I have been having problems with a randomization test.

essentially the goal is to use an original dataset and create a new data set with a pre-specified number of data points removed at random points. then to perform a glm.nb model on the new data set and store the coefficients and statistics from an anova table of the model in a number of arrays . this process is repeated a number of times (say 1000) so that i can perform descriptive stats and so look at the power of the original model as a function of sample size.

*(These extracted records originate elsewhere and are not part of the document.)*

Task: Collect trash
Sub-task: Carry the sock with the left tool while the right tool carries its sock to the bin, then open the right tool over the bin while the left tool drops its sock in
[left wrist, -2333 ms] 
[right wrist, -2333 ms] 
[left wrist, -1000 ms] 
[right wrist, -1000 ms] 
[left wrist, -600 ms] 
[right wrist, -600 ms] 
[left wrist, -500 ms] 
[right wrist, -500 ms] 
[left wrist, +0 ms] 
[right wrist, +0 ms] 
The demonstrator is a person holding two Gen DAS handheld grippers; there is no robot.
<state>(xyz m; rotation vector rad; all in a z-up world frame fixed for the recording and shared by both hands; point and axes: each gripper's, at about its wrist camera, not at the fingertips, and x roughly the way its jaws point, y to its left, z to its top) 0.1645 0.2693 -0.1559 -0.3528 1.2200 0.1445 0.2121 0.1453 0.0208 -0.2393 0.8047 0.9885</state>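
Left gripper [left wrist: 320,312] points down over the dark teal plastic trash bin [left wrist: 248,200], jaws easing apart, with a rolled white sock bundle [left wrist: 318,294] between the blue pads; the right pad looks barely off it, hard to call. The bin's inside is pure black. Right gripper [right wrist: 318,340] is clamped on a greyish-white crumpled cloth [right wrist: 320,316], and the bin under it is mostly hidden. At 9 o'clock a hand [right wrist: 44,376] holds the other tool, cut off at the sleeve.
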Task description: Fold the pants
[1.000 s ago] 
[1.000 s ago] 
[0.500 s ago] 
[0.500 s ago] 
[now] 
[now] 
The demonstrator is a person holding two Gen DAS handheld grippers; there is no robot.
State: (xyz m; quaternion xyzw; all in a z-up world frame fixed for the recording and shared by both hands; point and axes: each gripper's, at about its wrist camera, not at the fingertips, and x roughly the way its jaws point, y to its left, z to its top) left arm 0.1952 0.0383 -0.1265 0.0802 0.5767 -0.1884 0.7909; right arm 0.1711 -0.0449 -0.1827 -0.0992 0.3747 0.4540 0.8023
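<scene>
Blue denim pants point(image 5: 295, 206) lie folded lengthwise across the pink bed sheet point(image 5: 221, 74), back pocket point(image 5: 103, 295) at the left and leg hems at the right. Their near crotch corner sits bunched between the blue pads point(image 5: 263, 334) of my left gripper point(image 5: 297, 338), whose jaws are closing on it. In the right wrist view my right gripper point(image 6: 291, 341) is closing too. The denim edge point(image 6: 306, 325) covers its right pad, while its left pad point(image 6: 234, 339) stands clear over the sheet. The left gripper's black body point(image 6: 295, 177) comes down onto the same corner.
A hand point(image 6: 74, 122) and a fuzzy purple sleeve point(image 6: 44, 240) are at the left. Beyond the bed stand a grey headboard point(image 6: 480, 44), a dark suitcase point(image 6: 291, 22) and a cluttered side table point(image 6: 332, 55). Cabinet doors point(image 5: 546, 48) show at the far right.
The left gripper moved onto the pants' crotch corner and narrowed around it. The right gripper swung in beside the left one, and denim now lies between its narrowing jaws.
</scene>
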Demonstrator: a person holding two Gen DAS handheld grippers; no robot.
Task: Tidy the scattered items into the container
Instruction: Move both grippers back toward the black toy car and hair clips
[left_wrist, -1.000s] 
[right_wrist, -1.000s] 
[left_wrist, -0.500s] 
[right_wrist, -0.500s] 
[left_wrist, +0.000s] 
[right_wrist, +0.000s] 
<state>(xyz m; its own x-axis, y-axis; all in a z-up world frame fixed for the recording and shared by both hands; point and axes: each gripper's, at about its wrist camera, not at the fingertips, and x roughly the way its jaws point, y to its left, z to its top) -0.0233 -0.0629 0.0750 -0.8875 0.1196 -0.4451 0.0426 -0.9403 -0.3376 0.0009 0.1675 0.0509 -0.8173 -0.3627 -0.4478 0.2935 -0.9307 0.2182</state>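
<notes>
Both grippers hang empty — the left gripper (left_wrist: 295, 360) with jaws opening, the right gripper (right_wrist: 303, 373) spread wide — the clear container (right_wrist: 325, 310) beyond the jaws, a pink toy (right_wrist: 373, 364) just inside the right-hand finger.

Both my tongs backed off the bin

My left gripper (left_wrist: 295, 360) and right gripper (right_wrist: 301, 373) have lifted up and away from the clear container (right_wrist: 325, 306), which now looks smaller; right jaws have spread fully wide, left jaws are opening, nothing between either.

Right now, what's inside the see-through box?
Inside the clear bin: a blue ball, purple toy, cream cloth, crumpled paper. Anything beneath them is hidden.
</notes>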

The section of code i am having problems with is :

while (countn<repetitions) {

												shit<-unique(sample(x, no)) # randomly selects the data points 
																				to be removed
												density.random2<-density.random1[-shit,] #cretes new dataset
), data=density.random2, na.action=na.omit, control = glm.control(maxit=100)) #performs model
												random.anova<-anova.glm(random.model, test="Chisq")

The problem that i am having is that every so often a data set will be created that will generate the following error that stops the function at the point of the glm.nb function:

Error: NA/NaN/Inf in foreign function call (arg 1)/In addition: Warning message: Step size truncated due to divergence

I have a number of questions about this.

1/ how can i prevent it from exiting the function. i have tried "try" and this will not resolve the issue, if i place it at the glm.nb function it results in an error:

Step size truncated due to divergence
Error in "[<-"(`*tmp*`, countn,
value = random.coefficients[1]) :

        incompatible types

Is it possible to create an "if" step, ie. if error ignore and don't perform the assignment of data to the arrays else continue?

2/ given that a data set that would generate this error will be a valid dataset what should i do about the coefficients etc that are generated, ignoring those datasets would result in selection on my results.

3/ what is the actual cause of the error in the first place with respect to the data and the model

any assistance would be very much appreciated.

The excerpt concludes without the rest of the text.